The grueling 10-day field exercise from FOB Tombstone is over and we’ve returned to civilization, such as it is.
WTF IS A FOB?
What is a FOB, you might ask? It’s a Forward Operating Base, designed to house anywhere from a single company (~150 people) to a whole brigade (3000+ people). Tombstone, our home away from home, housed four or five companies, with a total of about 500 soldiers. The landscape was positively martian – the ground within the compound was graded flat and was utterly barren. Luckily it didn’t rain during our stay, but if it had, our motor pool area would have looked like the Nazi advance on Stalingrad: a total quagmire of sucking mud.
The whole company lived in one giant air-conditioned tent, sleeping in our high-speed brand-new sleeping bags on cots. Our food was mediocre at best, with little variety and minimal flavor. Some days I would’ve taken another MRE for dinner – at least I knew what I was getting and I could make it hot. We were allowed to shower every other day in a semi trailer equipped with a bank of showers inside.
BIZARRO UNIVERSE PART 1
Within the bizarro universe of a training FOB (as opposed to a real one) there exist many contradictions, but most glaring among them was the notion of staying “tactical” in the confines of the FOB. Ostensibly, as a simulation of a base in a “hot” area, enemy personnel could be lurking anywhere around the compound, ready to pop a round into the back of some poor sap wandering out to take a piss without his body armor.
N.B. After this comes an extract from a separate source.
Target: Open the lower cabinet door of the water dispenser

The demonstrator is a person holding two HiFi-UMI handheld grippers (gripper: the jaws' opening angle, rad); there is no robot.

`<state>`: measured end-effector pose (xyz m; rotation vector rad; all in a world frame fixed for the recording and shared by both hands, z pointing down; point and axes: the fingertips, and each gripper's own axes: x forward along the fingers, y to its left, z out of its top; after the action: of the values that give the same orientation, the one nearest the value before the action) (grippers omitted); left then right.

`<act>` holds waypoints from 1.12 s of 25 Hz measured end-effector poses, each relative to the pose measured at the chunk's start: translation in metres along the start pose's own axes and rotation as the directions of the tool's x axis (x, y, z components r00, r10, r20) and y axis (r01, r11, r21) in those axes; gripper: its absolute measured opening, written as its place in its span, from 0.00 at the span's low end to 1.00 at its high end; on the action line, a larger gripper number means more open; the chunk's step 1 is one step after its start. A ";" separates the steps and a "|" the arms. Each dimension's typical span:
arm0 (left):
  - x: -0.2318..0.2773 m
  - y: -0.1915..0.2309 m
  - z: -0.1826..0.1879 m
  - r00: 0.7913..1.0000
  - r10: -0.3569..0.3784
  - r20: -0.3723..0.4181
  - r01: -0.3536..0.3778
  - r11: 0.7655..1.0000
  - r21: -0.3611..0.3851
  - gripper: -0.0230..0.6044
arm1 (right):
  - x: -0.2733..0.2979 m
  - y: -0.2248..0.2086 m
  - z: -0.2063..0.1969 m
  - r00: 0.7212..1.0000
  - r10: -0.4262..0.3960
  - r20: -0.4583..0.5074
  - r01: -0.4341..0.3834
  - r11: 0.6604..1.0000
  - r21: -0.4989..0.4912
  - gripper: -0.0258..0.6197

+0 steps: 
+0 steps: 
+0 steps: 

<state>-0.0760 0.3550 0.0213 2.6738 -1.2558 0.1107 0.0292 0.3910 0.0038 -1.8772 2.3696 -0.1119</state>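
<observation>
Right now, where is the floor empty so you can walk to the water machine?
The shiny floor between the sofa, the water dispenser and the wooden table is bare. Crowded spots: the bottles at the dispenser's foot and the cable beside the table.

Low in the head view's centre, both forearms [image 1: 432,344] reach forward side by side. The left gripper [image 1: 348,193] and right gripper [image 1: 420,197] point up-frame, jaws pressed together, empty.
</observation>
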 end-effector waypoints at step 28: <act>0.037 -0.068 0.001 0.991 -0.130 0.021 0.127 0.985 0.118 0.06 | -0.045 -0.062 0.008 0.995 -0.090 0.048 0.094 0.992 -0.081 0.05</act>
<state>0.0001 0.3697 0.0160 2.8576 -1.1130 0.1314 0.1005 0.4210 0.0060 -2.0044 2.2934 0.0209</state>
Therefore, any time we went outside our tent, we had to do so in full “battle rattle” – forty pounds of body armor, load bearing vest (LBV), MILES (laser tag) harness, helmet, and rifle. This meant that the simple act of walking ten yards to urinate in one of the highly-tactical porta-potties became a twenty-minute ordeal of dressing and undressing (and even worse for the females, who usually had to remove all the crap again to sit down). The primary problem with this whole operation, though, was the fact that we were living in a series of gigantic white circus tents, which made the whole idea of being “tactical” rather ridiculous.
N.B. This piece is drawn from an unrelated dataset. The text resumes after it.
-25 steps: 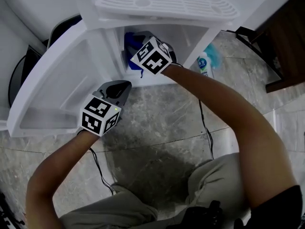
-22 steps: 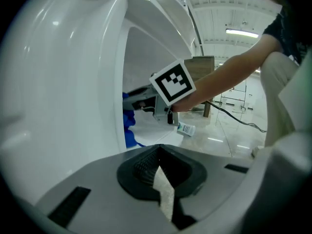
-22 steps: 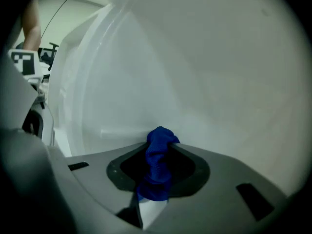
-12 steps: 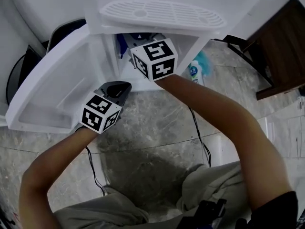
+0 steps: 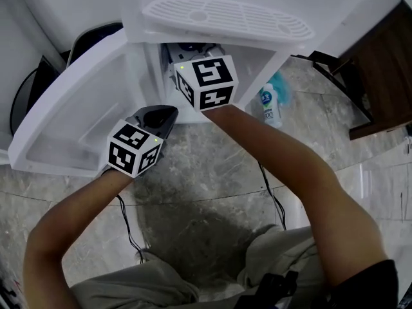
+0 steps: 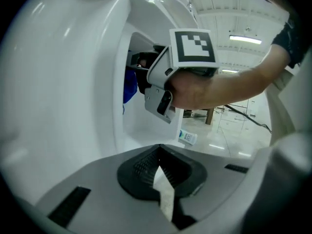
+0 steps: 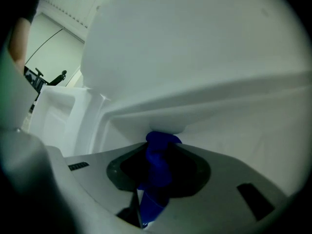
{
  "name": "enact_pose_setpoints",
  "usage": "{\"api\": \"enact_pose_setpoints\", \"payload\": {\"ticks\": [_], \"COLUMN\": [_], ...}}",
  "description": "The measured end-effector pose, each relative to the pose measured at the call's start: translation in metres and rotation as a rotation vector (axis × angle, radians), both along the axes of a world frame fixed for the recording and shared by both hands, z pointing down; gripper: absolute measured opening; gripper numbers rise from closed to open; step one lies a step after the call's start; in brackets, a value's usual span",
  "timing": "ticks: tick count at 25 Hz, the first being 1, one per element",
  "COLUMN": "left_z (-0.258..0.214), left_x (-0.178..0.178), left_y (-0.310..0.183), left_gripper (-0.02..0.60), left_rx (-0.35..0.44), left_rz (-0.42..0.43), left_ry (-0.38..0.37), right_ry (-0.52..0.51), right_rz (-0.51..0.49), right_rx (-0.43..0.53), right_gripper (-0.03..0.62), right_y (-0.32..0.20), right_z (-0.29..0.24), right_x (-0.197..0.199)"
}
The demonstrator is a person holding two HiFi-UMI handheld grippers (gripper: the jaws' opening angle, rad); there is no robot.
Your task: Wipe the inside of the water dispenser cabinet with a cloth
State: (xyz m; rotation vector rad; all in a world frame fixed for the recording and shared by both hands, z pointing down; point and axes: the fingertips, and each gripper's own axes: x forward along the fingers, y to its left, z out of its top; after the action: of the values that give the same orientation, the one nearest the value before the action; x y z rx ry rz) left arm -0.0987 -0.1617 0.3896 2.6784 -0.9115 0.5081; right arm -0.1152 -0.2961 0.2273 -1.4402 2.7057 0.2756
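The white water dispenser cabinet [image 5: 261, 53] stands open, its door [image 5: 71, 121] swung out to the left. My right gripper [image 7: 156, 172] reaches into the opening and is shut on a bunched blue cloth [image 7: 157, 160]. The cloth's tip touches a white ledge at the top of the inside. In the head view only that gripper's marker cube [image 5: 206, 82] shows, at the mouth of the cabinet. In the left gripper view the blue cloth [image 6: 128, 84] hangs inside the opening. My left gripper [image 5: 162, 116] is shut and holds nothing; it rests by the door's inner edge.
A drip grille [image 5: 225, 15] tops the cabinet. A spray bottle [image 5: 269, 105] lies on the stone floor right of the cabinet. Dark wooden furniture [image 5: 380, 63] stands at the far right, and a black round object [image 5: 26, 95] lies behind the door. Cables [image 5: 129, 224] trail across the floor.
My right gripper has risen inside the cabinet with the cloth and rolled, its cube now higher at the opening. The left gripper has stayed by the door.
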Motion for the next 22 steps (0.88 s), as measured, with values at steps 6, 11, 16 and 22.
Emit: {"api": "enact_pose_setpoints", "payload": {"ticks": [6, 11, 16, 22], "left_z": [0.003, 0.007, 0.009, -0.001], "left_x": [-0.017, -0.033, -0.032, -0.016], "left_y": [0.002, 0.011, 0.006, 0.001], "left_gripper": [0.006, 0.006, 0.006, 0.006], "left_rx": [-0.01, -0.021, -0.032, -0.019], "left_rz": [-0.011, -0.018, -0.027, -0.001], "left_ry": [-0.004, -0.011, 0.014, 0.053], "right_ry": [-0.057, -0.061, -0.045, -0.032], "right_rz": [0.113, 0.159, 0.148, 0.128], "right_rx": [-0.001, -0.006, -0.01, 0.012], "right_gripper": [0.08, 0.078, 0.078, 0.078], "right_y": [-0.041, -0.059, -0.044, -0.041], "right_z": [-0.001, -0.002, 0.0, -0.001], "right_x": [0.006, 0.01, 0.006, 0.005]}}
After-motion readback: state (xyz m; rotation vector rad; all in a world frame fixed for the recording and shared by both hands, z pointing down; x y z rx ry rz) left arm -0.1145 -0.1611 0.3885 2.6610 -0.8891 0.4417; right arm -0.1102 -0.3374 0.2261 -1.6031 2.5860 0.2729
Actually, another contradiction was almost as severe: that of the weapons clearing barrel.
In front of each tent was a 55-gallon barrel, tilted at roughly a 45-degree angle and surrounded by sandbags. The idea is that you place the muzzle of your rifle in a hole in the barrel, check the chamber to be sure it’s clear, then dry-fire the weapon to make sure that it’s empty – the idea being that if it’s not, the round will fire harmlessly into the sand-packed barrel. Perfectly sensible – except that the unit running the FOB issued an order forbidding us from pulling the trigger in the barrel. So the new procedure was to simply put the muzzle in the barrel, pull the charging handle back to verify that the chamber was clear, and that was it. If that’s all you’re doing, you don’t need a barrel to do it – just yank the charging handle back and look in the chamber – yet I was admonished countless times about not clearing my weapon in the barrel, even though the purpose of the barrel had been eliminated.
That’s the summary of the FOB – tomorrow’s segment will cover our training mission, and this weekend will be miscellaneous essays about my random thoughts over the last ten days and the host of absurdities that we faced.